__What you are asked to do__
Whenever a line below includes the string "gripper", show it.

◆ ◆ ◆ ◆ ◆ ◆ ◆

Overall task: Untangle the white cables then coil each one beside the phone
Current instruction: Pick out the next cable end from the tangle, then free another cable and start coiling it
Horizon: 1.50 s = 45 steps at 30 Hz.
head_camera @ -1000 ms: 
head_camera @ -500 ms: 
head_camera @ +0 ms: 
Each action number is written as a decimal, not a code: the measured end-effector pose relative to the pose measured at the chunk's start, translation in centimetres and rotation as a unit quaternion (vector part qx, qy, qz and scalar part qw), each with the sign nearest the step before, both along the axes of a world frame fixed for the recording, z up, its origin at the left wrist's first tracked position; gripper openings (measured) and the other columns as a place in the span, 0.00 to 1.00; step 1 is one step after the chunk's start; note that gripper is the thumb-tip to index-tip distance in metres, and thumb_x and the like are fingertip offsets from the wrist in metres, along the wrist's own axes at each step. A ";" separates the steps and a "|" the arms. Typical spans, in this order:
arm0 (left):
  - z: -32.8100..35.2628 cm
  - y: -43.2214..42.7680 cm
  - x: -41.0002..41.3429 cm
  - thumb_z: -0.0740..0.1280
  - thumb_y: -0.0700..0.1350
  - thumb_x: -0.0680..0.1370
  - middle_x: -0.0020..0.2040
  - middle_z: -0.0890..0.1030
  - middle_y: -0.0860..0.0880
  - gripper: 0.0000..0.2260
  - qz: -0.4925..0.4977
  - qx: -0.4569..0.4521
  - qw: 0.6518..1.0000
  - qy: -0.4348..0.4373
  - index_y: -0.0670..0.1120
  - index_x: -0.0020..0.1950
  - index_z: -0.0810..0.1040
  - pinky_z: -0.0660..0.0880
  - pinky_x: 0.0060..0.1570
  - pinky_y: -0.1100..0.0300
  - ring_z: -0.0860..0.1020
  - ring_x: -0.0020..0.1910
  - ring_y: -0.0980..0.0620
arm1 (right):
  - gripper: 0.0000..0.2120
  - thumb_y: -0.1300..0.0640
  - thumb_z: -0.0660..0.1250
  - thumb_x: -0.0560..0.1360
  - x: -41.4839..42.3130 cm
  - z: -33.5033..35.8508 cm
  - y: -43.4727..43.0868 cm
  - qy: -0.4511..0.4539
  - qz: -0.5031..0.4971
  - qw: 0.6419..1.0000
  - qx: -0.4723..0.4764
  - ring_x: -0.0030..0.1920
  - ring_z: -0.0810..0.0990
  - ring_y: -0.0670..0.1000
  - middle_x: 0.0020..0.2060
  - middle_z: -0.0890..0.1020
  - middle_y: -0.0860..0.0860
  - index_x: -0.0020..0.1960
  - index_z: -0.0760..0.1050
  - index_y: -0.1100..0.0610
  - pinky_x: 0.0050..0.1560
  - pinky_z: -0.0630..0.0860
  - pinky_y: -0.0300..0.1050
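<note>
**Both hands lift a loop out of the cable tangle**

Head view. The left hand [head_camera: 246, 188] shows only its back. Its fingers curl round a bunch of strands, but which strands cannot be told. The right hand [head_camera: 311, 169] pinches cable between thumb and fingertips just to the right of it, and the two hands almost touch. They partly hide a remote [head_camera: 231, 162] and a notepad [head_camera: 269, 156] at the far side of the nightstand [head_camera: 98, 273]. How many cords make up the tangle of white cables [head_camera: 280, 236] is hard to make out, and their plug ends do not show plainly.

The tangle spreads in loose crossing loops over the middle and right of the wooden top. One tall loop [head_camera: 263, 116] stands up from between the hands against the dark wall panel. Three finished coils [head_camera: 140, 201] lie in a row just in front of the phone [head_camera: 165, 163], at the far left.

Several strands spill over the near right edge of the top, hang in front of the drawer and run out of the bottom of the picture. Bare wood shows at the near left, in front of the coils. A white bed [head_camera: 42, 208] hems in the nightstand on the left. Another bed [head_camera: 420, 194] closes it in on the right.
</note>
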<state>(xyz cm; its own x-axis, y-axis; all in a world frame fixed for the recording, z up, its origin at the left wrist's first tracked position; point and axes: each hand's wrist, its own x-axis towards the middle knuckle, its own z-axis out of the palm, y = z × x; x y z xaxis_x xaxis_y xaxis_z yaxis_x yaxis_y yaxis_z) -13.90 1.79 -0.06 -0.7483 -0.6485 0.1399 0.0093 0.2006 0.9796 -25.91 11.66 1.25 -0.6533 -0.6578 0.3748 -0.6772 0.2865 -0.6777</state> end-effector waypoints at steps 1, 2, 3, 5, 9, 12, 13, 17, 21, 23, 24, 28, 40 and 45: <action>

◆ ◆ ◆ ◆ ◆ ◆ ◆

__Your solution__
Each action number is written as a decimal, not a code: the measured end-effector pose relative to the pose measured at the chunk's start, translation in centimetres and rotation as a unit quaternion (vector part qx, qy, qz and scalar part qw), each with the sign nearest the step before, both along the axes of a world frame fixed for the recording, z up, its origin at the left wrist's first tracked position; gripper openings (measured) and the other columns as a place in the span, 0.00 to 1.00; step 1 is one step after the chunk's start; note that gripper is the thumb-tip to index-tip distance in metres, and thumb_x and the like are fingertip offsets from the wrist in metres, along the wrist's own axes at each step. A ";" separates the steps and a "|" the arms. Typical spans, in this order:
  - gripper: 0.0000..0.2260
  - gripper: 0.0000..0.2120

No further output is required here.